The third area of importance to the Ministry is the focus on local content and the establishment and success of small and medium enterprises. We seek to have the materials, services and products needed by the energy and petrochemical companies locally sourced; i.e., manufactured in Kingdom, by Saudi or mainly-Saudi manpower.
Ladies and gentlemen.
I am extremely optimistic about the future of the Saudi economy and the continuation of its growth and diversification, as well as the further prosperity of its citizens. Such optimism is based on the creative leadership of the Custodian of the Two Holy Mosques, King Salman ibn Abdulaziz, Crown Prince, Prince Muqrin ibn Abdulaziz, and his Deputy Crown Prince, Prince Muhammad ibn Nayif. Within a short period of time, distinguished efforts were launched to re-organize various government activities, creating a flexible, effective and highly-productive governmental management. When it comes to political, economic and other issues, the Custodian of the Two Holy Mosques' government shows decisiveness and resolution and will bring about the Saudi people's ambitions.

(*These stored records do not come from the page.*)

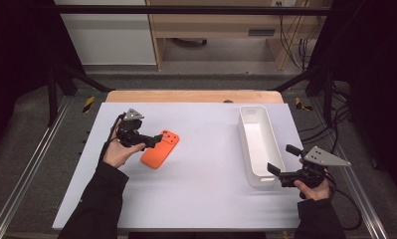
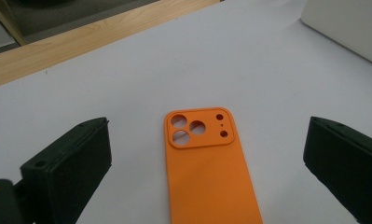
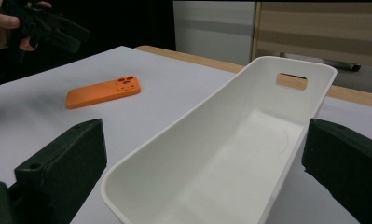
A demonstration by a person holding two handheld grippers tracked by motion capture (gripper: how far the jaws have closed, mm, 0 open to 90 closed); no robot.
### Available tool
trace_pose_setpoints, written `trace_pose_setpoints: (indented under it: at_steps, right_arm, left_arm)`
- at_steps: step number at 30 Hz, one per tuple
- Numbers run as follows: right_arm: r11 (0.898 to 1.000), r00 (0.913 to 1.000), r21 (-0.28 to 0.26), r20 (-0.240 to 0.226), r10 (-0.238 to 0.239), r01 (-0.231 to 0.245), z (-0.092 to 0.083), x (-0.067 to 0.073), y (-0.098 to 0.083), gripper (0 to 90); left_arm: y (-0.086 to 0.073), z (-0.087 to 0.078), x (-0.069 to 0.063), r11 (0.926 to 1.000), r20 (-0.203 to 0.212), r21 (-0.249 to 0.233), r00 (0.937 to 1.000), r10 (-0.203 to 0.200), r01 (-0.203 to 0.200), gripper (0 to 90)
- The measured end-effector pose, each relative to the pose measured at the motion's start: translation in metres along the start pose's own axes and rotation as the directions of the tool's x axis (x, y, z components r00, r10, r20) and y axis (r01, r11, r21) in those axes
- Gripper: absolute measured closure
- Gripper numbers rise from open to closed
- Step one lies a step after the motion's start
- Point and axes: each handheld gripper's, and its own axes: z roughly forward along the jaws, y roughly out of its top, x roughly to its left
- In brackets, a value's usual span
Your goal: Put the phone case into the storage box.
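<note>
On the white table we see the orange phone case lying flat (camera cutouts up), between the spread jaws of the left claw, untouched. Our right claw hangs released at the near end of the white bin.

Your left hand, in a dark sleeve, holds the black two-jaw left tool over the left half of the tabletop, its jaws spread wide and pointing toward the right edge. Your right hand grips the black right tool with the grey three-cornered plate near the tabletop's right edge; its jaws also stand wide apart, aimed leftward.
</note>
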Motion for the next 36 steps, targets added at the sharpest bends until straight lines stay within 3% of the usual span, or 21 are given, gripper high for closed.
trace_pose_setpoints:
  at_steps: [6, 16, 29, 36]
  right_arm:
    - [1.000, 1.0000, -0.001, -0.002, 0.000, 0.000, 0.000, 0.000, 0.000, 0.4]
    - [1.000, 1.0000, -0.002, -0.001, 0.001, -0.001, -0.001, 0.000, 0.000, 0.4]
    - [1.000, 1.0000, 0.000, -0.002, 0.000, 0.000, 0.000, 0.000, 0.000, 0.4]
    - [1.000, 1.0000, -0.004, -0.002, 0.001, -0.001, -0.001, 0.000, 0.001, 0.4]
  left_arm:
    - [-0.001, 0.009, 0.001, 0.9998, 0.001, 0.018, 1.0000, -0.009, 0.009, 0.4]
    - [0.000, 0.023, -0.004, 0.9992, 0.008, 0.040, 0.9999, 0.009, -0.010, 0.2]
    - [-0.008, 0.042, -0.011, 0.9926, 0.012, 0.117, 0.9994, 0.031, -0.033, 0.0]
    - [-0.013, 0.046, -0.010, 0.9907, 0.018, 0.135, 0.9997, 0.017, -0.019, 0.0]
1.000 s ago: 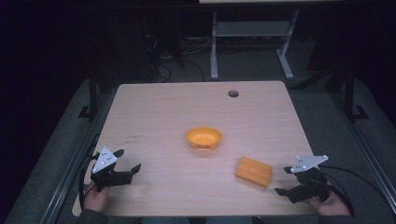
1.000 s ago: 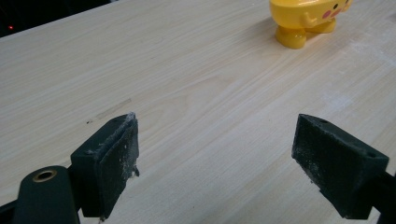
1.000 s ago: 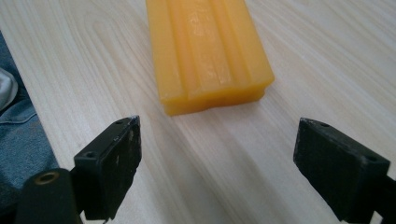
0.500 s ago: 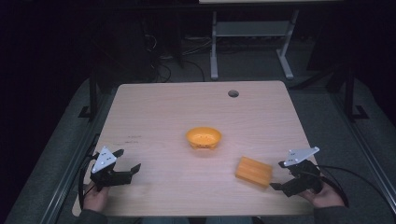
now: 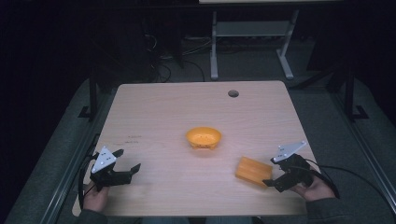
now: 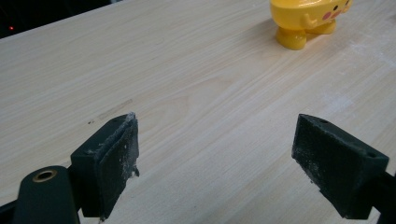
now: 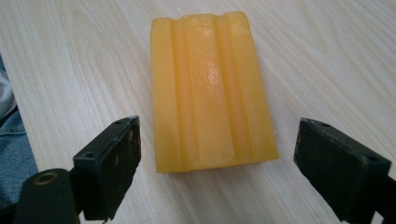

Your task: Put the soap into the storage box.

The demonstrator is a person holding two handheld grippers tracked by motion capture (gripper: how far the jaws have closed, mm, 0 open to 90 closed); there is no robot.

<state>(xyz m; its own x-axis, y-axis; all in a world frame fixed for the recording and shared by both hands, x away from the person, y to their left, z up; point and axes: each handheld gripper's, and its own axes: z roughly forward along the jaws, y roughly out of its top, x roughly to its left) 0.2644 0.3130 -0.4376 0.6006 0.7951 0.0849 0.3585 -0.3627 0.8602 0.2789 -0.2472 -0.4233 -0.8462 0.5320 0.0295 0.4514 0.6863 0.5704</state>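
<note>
Your right gripper (image 5: 275, 179) sits just right of the orange ridged block (image 5: 253, 171), jaws spread wider than the block and holding nothing, lined up along its length so they can likely close on its long sides. The block lies flat on the table (image 5: 154, 107), near the yellow bowl (image 5: 203, 138). Your left gripper (image 5: 123, 167), well left of the block, rests wide open and empty.
</note>
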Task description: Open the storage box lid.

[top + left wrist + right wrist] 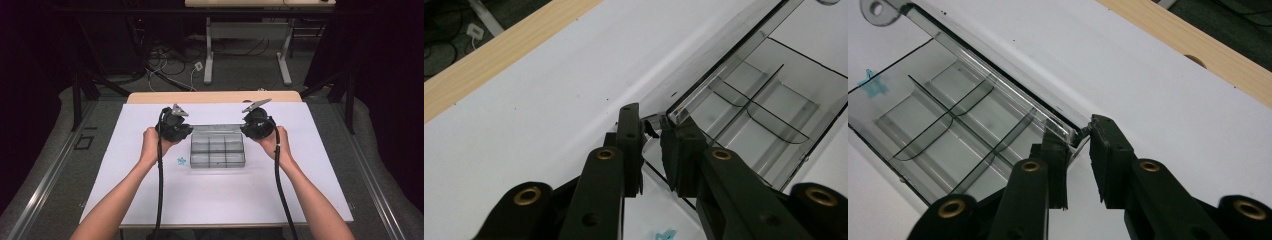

In economic terms, I expect our GNP to reach $1 trillion before the end of the current decade. In terms of petroleum, I expect that prices will improve in the near future, that the Kingdom’s production will continue at approximately 10 MMBD. I also expect our discoveries of the various types of oil and gas will continue in all areas of the Kingdom, and that our economic base will continue to expand, turning us into a truly industrialized country not just a country dependent on oil production and exports.